I have a problem with the way outdoor photography is used to sell stuff. It is an inevitably aspirational medium, and insofar as this is the case all too often falls short.
I’ll use a few photos from the latest Patagonia catalogue to illustrate this, both because Patagonia has consistently had the most actively artistic approach to photography of any gear company, and because it’s the only such catalogue we regularly receive. [It used to come twice a year, now it’s about monthly. That is another matter.]
Photos are intentionally bad, if you want one order a copy yourself.
This is the cover photo, by Christian Pondella. Quick googling reveals that this is exactly what it looks like: a gnarly ski descent with at least one rap to get in. As best as I can tell without having been there, the photo represents reality well.
This is the inside cover. Lifestyle outdoor photography as rather disingenuous. The shot is evocative, but isn’t telling us anything in particular. Worse still, all the skis pictured have pure alpine bindings. Yes Patagonia sells to folks who only ride lifts, and yes you can hike to some gnarly stuff in Europe (photo is from France), but neither of these are what Patagonia should be selling, in the aspirational realm.
The final shot in this winters catalogue. Sex sells, and the only thing better than a woman with shoulders in a bikini top is one with a steezy belt hauling dynafitted fat skis. I’m prepared to believe this phallocentric fantasy actually exists in Colorado (photo was taken near Ophiristan), but if these ladies are out touring on a hot day, where are their packs?

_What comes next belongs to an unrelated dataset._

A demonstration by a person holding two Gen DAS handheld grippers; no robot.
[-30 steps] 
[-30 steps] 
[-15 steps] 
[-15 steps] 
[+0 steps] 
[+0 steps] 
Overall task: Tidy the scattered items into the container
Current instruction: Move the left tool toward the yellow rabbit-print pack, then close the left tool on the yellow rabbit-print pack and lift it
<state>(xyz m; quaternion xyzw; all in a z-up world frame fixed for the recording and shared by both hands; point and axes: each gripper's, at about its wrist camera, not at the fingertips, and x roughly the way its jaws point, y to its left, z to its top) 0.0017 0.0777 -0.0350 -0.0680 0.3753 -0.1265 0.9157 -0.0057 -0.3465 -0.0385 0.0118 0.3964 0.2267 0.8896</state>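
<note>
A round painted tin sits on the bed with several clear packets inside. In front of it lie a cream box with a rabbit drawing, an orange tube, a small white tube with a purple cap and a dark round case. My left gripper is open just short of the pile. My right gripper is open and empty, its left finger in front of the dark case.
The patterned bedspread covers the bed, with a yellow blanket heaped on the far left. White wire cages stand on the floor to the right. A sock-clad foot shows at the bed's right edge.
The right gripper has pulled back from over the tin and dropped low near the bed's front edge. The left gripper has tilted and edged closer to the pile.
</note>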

Maybe they’re doing truck shuttle runs on a June snowfield, but more likely this photo was directed and staged. Sad.
It’s not realistic for all outdoor photography to be spontaneous. The weather which is good for sending a hard problem in Horse Pens is not necessarily the best for photos, you’ll be more likely to get the shot if your friend rides that rock drop again, and it’s helpful to ask folks to ski right past you on a certain side if at all possible. What I want photographers and photo editors to respect is the zeitgeist in which the photos were taken and in which the activity took place. It’s pretty easy for someone like me to thumb through a magazine, identify where the majority of the photos were taken (please get away from the road in SoUt and make it more of a challenge!), and quantify with reasonable accuracy the amount of posing and general inauthenticity involved. Aside from giving me something else to whing about, no harm and no foul.
The problem here is with the uninitiated masses, out of which we all must (and hopefully will) spring. Outdoor media is driven by gear sales, but it’s larger end should be to inspire greatness in those starting out. I recall hiking up to Long Wall in the Red almost 15 years ago, and seeing some of the huge, arching big lines for the first time. I wanted to climb harder not to climb harder, but to be able to make it up those proud and striking lines. Now I’m essentially retired, and while I never did El Cap I climbed harder than I ever thought I would when I started, and it’s pretty cool to see modestly difficult routes and problems in magazines and be able to recall the beta from personal experience. The view down from the crux of Anaconda in the Garden of the Gods is best when you’re clipping the decades old pins and greasing out of the flared locks yourself, on the sharp end.
When magazines cheapen reality by needlessly enhancing it, they do everyone a disservice, but no one more than the teenaged gumby just starting out. People in that position need to know that the level of radness portrayed in media in not only attainable by normal humans, it can be exceeded with little more than half a decades dedicated work at your activity of choice. When a skiing shot is tilted, or a sidecountry line tamed by practice and proximity to rescue passed off as a backcountry line, the experience is cheapened. When a shot of a famous climber holding a pose on a non-route runs in a major magazine, the status of climbing as one of the ultimately democratic sports is degraded. (Want to be the best climber on earth? Get good, travel, and climb the hardest routes. On your own terms. Beautiful, simple.) When a backpacking photo contest is won by a shot taken 1/4 mile from a paved road, the fact that the best landscape photography is taken days from the car is called into question.
You, the newbie, can do great things in the backcountry which will shock, amaze and enlighten you in ways never before conceived. It should be the moral duty of those already privy to this fact to uphold it. Run photos which hold true to both the spirit and the fact of the endeavor. It’s not a coincidence that the first photo above was taken by a very accomplished skier. Photo editors should refrain from running photos taken by people who are pro photographers only, turn back photos which look good but at base lie, and the heads of outdoor media should not hire editors who don’t intimately know the subject in which they’re working. If they don’t know a lie when is comes across their monitor they should go work for Outside.
This is one way in which digital media is killing off the print world. With broad access to platforms and technology, the authenticity bar is being raised rapidly, and hopefully standards with it (and the frequency and vociferation of public excoriation). The only trick left is how to monitize new outdoor media, such that integrity and talent find a way to get together as often as possible.